Yes—Wikipedia has posted the picture on its site as well as on Wikimedia Commons, an arm of the Wikimedia Foundation that posts photos that are in the public domain and therefore free to use, the Huff Post reports. When Slater requested that Wikimedia take the photo down, arguing that the copyright belongs to him, and that he should be paid for the use the photo—every time it’s used—as is normally the case—Wikipedia said—“No”—won’t take it down, can’t make us, the picture belongs to everyone.”
Wait just a banana-picking moment there sunshine…
HuffPo spoke with attorney Josh Bressler, who specializes in intellectual property law. He said the “author” of a photograph is the person who has “contributed the expressive content.”

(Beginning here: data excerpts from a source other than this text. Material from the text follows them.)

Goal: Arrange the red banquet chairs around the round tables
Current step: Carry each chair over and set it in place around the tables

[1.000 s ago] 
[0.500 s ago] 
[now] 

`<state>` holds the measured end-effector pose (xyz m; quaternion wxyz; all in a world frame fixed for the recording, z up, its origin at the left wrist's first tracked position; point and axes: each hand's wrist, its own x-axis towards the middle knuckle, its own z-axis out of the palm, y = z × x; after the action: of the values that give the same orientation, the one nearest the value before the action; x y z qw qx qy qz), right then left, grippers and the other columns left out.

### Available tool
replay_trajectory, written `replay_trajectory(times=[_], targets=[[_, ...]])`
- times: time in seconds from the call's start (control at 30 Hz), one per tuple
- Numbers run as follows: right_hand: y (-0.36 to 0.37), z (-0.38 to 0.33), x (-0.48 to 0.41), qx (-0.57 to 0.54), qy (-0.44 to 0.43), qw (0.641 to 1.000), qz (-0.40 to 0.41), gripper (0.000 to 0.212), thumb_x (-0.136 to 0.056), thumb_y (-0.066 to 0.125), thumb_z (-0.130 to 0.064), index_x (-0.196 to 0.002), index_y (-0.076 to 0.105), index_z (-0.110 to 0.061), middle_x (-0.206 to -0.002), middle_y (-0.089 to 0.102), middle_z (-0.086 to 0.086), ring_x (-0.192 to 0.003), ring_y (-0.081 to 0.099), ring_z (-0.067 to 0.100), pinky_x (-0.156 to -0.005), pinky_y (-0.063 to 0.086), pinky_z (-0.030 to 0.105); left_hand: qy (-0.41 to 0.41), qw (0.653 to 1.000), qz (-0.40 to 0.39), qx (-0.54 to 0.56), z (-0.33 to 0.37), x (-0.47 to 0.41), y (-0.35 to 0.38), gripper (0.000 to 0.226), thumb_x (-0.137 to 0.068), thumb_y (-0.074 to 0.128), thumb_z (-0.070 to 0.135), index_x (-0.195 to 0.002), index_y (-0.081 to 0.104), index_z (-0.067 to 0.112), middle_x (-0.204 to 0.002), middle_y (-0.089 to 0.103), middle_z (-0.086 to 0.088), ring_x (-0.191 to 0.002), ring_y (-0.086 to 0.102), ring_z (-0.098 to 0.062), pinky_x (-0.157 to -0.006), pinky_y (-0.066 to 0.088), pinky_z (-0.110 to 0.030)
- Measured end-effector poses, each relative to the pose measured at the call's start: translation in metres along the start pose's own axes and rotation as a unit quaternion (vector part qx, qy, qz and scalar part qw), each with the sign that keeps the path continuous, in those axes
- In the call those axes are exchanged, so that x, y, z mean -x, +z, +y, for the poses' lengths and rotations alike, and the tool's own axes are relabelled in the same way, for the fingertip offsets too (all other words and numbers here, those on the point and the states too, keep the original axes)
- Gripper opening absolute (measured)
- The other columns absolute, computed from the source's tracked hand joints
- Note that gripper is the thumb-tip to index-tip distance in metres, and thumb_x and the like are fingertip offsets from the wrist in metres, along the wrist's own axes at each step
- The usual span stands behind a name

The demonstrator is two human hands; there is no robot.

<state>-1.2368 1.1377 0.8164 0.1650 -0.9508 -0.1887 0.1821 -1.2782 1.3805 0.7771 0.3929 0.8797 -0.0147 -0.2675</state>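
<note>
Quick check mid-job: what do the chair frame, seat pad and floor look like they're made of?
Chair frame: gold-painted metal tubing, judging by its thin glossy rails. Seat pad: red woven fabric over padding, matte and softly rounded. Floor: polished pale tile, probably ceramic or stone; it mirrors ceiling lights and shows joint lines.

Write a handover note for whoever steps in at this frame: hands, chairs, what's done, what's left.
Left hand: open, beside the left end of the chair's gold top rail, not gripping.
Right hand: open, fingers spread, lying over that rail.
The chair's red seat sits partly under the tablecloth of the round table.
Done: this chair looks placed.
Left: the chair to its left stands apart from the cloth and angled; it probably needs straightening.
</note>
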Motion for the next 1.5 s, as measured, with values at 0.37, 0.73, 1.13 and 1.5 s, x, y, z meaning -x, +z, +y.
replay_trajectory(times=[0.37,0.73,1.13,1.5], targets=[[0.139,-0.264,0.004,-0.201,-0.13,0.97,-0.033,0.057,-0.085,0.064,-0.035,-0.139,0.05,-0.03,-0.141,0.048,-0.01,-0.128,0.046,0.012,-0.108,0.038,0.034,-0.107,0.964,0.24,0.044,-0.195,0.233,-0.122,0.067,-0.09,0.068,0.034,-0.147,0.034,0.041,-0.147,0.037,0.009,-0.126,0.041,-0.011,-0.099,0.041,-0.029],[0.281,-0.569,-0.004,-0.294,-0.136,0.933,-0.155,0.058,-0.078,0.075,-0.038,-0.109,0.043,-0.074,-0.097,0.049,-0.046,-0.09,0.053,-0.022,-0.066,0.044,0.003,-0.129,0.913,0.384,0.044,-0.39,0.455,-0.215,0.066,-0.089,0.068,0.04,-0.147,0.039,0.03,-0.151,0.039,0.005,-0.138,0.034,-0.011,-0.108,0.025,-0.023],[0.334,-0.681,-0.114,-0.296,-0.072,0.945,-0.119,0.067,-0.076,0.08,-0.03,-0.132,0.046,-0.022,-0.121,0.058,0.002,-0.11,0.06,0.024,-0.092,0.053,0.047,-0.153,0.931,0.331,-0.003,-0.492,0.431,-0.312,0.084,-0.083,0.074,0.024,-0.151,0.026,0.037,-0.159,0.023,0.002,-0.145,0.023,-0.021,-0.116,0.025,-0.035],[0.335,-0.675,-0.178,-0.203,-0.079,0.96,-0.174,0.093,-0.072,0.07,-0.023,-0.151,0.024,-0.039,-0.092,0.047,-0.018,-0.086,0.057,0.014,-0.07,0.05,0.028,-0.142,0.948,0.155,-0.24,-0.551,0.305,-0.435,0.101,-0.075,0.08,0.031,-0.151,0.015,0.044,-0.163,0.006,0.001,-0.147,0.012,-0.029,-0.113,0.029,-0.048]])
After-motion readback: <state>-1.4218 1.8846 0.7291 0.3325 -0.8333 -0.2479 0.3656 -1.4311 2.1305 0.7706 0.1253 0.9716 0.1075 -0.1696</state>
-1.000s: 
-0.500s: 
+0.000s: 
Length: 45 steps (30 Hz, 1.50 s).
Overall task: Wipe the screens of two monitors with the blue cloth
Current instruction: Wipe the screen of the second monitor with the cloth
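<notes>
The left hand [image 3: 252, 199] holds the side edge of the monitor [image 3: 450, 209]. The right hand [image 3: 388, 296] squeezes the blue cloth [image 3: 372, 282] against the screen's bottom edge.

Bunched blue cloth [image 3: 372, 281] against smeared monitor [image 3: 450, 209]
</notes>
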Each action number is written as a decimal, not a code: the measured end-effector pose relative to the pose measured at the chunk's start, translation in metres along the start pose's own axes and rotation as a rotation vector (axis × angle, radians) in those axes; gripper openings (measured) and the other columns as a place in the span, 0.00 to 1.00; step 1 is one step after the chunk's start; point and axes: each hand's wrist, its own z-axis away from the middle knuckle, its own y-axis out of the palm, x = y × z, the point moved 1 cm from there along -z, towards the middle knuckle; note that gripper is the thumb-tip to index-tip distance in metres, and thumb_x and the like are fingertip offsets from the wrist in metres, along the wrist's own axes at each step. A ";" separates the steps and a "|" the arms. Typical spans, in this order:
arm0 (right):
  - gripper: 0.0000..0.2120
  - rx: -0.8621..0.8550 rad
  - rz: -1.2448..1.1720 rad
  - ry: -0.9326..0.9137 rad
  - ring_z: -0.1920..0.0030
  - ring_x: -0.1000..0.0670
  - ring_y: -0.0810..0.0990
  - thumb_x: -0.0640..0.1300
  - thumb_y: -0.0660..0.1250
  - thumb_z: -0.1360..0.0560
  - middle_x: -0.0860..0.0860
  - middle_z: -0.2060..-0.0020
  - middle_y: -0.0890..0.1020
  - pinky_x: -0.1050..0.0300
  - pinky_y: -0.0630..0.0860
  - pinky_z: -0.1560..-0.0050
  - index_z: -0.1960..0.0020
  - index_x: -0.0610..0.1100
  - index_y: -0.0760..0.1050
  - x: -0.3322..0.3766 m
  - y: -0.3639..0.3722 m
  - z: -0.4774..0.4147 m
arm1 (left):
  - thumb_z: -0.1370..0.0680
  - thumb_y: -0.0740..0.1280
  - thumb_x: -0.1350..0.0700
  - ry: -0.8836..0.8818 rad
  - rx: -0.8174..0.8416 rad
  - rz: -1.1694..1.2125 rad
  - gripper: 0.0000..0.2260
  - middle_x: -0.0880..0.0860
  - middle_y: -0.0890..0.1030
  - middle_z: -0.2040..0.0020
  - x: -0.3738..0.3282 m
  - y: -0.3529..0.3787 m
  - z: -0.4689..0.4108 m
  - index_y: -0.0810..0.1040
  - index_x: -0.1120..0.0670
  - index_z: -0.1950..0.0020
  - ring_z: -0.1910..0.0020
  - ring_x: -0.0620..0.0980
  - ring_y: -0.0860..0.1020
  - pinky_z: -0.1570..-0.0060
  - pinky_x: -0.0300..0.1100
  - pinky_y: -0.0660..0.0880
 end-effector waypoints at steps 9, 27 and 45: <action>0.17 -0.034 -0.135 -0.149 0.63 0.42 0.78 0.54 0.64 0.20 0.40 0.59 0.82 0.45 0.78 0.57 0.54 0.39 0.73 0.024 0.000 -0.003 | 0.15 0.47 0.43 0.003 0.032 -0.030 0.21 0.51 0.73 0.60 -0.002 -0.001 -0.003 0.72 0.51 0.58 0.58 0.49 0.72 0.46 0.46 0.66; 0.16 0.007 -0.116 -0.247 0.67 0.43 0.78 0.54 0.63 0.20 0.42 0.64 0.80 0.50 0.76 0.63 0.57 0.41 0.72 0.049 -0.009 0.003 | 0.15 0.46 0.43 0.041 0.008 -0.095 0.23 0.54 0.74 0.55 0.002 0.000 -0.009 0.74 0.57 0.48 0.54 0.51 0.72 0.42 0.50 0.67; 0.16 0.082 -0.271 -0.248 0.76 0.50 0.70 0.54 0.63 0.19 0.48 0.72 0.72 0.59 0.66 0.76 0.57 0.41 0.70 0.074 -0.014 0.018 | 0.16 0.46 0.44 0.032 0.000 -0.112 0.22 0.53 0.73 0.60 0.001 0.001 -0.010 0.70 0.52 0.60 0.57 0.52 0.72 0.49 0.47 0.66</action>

The nitty gritty, according to Bressler, is that a monkey is not considered a person under the law, and only a person can be an “author.” Legally speaking, only humans and corporations are “people.” Animals, on the other hand, are considered property, not people.
Hence Wikipedia’s stance. Wikipedia spokesperson, Katherine Maher, emailed the following statement to HuffPost:
“We take these assessments very seriously, and researched both sides of the argument. We didn’t think the monkey owned the copyright—instead, our assessment was that there’s no one who owns the copyright. That means that the image falls into the public domain.
Under US law, for example, copyright claims cannot vest in to non-human authors (that is, non-human authors can’t own copyrights). It’s clear the monkey was the photographer. To claim copyright, the photographer would have had to make substantial contributions to the final image, and even then, they’d only have copyright for those alterations, not the underlying image.
Because the monkey took the picture, it means that there was no one on whom to bestow copyright, so the image falls into the public domain.”
But the monkey couldn’t have taken the picture without Slater’s camera—doesn’t that count as a significant contribution? And, btw, if animals are deemed as “property” then where’s the monkey’s owner? Does that person—I guess the island of Sulawesi?—technically “own” the image?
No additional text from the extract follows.